My naive approach so far; (letter alphabetic position from Replace a letter with its alphabet position )
function alphaScoreString(inputString) {
let score = 0
inputString
.trim()
.toLowerCase()
.split('')
.map((letter, index) => {
const letterNumber = parseInt(letter, 36) - 10
if (letterNumber >= 0) {
score += letterNumber / (index + 1)
}
})
return score * 1000
}
This does not work, as
alphaScoreString('bb')
1500
alphaScoreString('bc')
2000
alphaScoreString('bbz')
9833.333333333334
You can see that 'bbz' has a higher score than 'bc', whereas it should be lower, as 'bbz' would come before 'bc' in an alphabetical list.

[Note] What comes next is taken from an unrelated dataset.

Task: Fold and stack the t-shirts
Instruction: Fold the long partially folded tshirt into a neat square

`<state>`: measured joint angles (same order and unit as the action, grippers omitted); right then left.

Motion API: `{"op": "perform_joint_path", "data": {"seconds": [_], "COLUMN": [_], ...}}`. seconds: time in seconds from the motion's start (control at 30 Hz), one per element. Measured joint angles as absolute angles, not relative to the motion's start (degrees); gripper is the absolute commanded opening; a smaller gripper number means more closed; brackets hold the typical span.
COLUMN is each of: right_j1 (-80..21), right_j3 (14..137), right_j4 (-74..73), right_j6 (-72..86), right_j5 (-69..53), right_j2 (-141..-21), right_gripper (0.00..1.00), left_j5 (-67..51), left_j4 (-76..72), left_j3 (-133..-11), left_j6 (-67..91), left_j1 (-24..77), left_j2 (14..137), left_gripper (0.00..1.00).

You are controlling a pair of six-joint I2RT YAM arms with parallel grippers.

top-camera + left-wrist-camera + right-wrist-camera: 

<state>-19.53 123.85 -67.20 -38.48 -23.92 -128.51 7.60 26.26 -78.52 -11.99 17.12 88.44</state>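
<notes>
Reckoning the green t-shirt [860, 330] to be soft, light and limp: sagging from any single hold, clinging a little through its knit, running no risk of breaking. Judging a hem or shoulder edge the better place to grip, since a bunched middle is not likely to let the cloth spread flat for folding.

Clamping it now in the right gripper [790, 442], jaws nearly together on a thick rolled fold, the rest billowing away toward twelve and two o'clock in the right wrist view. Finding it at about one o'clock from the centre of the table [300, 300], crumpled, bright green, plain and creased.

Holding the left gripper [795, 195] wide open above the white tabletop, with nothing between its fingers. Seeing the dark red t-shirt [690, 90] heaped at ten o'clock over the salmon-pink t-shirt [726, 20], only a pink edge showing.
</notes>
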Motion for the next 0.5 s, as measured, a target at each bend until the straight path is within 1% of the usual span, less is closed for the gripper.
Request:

You can convert each character to its unicode (and ensure that every character is 4 digits by padding the string. e.g. "H" = 72 but is padded to 0072: Doing a word by word comparison, you can still determine the 'alphabetical order' of each string:
var instring = "Hello World";
var output = "";
for(i=0; i<instring.length;i++){
const newchar = String(instring.charCodeAt(i)).padStart(4, '0');
output = output.concat(newchar)
console.log(output);
}
Answer writen in python.
char_codex = {'a':0.01, 'b':0.02, 'c':0.03, 'd':0.04, 'e':0.05, 'f':0.06,
'g':0.07, 'h':0.08, 'i':0.09, 'j':0.10, 'k':0.11, 'l':0.12,
'm':0.13, 'n':0.14, 'o':0.15, 'p':0.16, 'q':0.17, 'r':0.18,
's':0.19, 't':0.20, 'u':0.21, 'v':0.22, 'w':0.23, 'x':0.24,
'y':0.25, 'z':0.26}
def alphabetic_score(word):
bitwiseshift = '1'
scores = [0.00] * len(word)
for index, letter in enumerate(word.lower()):
if index is 0:
scores[index] = char_codex[letter]
else:
bitwiseshift = bitwiseshift+'00'
scores[index] = char_codex[letter]/int(bitwiseshift)
return sum(scores)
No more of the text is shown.